=== DATA IN THIS EXERCISE ===
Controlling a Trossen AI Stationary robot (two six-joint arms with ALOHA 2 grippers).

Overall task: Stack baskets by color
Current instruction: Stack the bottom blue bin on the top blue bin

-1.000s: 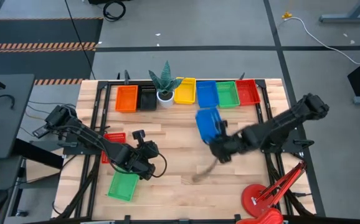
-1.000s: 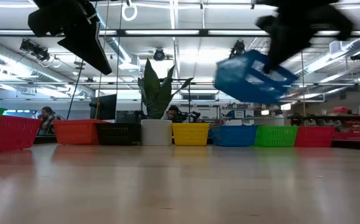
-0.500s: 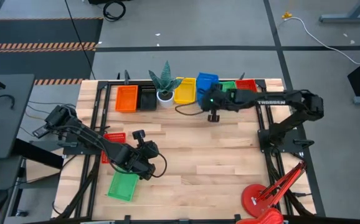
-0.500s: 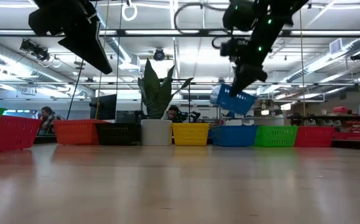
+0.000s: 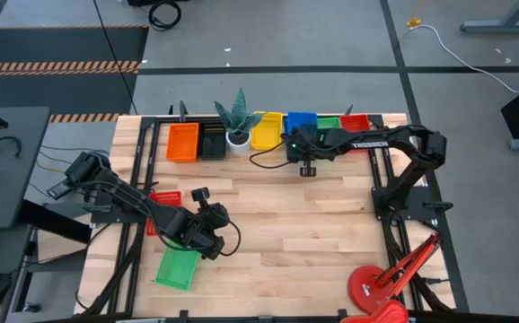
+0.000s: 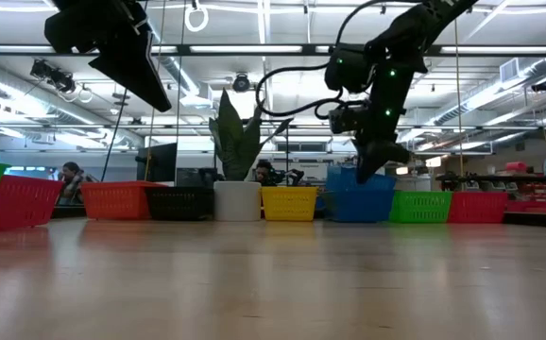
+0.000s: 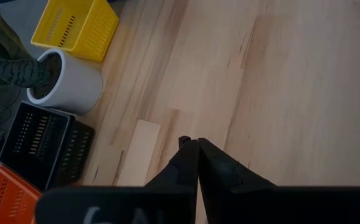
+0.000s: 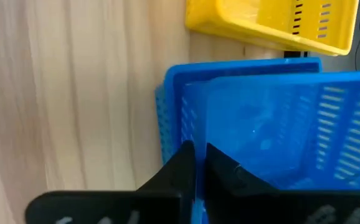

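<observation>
Along the table's far edge stands a row of baskets: orange (image 5: 182,141), black (image 5: 213,141), yellow (image 5: 266,130), blue (image 5: 300,124), green (image 5: 329,126) and red (image 5: 356,122). My right gripper (image 8: 198,158) is shut on an upper blue basket (image 8: 273,124), which sits nested in a lower blue basket (image 8: 170,118); the pair stands taller than its neighbours (image 6: 360,196). My left gripper (image 7: 196,144) is shut on nothing and hovers over bare wood at the near left. Beside that arm a green basket (image 5: 177,267) and a red basket (image 5: 163,201) rest on the table. My right gripper pinches the upper blue basket's near end wall (image 8: 199,186), one finger inside the basket and one outside. The fingers slant down from the table's near side. The basket sits level inside the lower blue basket.
A white pot with a spiky plant (image 5: 239,126) stands between the black and yellow baskets. A red clamp lamp (image 5: 381,285) lies at the near right corner. The middle of the wooden table (image 5: 295,224) is bare.
My right gripper has carried the tilted blue basket from over the table's middle toward the far edge and down. The basket now sits level in the blue basket of the row.
</observation>
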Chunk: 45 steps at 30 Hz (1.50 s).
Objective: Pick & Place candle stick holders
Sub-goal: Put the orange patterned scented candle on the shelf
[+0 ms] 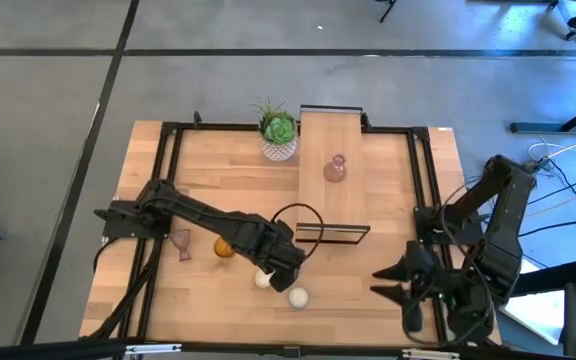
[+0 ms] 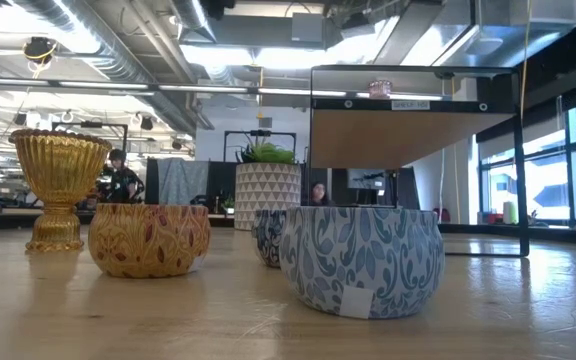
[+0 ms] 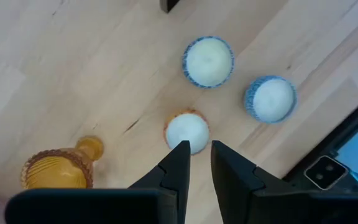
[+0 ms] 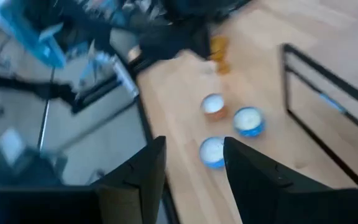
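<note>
An amber candle stick holder [image 1: 223, 247] [image 2: 58, 185] stands upright on its foot on the table's left half, with a pale pink holder [image 1: 181, 243] just left of it. Another pink holder [image 1: 335, 168] sits on top of the raised wooden shelf [image 1: 333, 200]. My left gripper [image 1: 290, 268] [image 3: 201, 154] hangs open near the table's middle, pointing down, above an orange candle tin [image 3: 187, 130]; nothing is between its fingers. The amber holder [image 3: 58, 168] lies beside it. My right gripper [image 1: 380, 281] [image 4: 194, 146] is open and holds nothing, in the air at the table's right near corner.
Two blue-patterned candle tins [image 3: 208, 61] [image 3: 270, 98] stand close to the orange one [image 2: 148, 240], near the table's front. A green plant in a white pot [image 1: 279, 130] stands at the far edge beside the shelf. A black metal frame [image 1: 420, 170] rims the table.
</note>
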Each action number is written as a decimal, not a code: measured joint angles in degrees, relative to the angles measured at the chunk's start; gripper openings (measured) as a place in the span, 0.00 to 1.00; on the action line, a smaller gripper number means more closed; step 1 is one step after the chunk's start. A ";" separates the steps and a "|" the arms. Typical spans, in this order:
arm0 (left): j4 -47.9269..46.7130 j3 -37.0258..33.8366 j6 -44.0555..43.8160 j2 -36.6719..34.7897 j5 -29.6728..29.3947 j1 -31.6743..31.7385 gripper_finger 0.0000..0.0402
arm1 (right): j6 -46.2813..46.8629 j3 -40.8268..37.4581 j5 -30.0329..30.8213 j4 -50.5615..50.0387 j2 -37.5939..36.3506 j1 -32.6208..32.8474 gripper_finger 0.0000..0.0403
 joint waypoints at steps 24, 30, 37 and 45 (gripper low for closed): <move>4.91 -2.12 13.71 0.52 8.20 9.68 0.15 | 11.93 -11.79 7.53 -1.21 -9.03 1.00 0.41; 11.14 -10.44 9.57 0.57 7.16 7.00 0.15 | 11.98 -11.79 7.53 -2.23 -9.01 0.78 0.41; 18.69 -18.38 4.73 0.57 6.48 4.31 0.15 | 12.12 -11.79 7.35 -2.24 -8.99 0.74 0.41; 23.19 -20.13 2.55 0.57 2.33 3.87 0.15 | 12.03 -11.79 7.16 -2.26 -8.97 -0.40 0.41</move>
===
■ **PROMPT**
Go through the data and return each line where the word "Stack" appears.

■ **COMPLETED EXERCISE**
Overall task: Stack baskets by color
Current instruction: Stack the bottom blue bin on the top blue bin

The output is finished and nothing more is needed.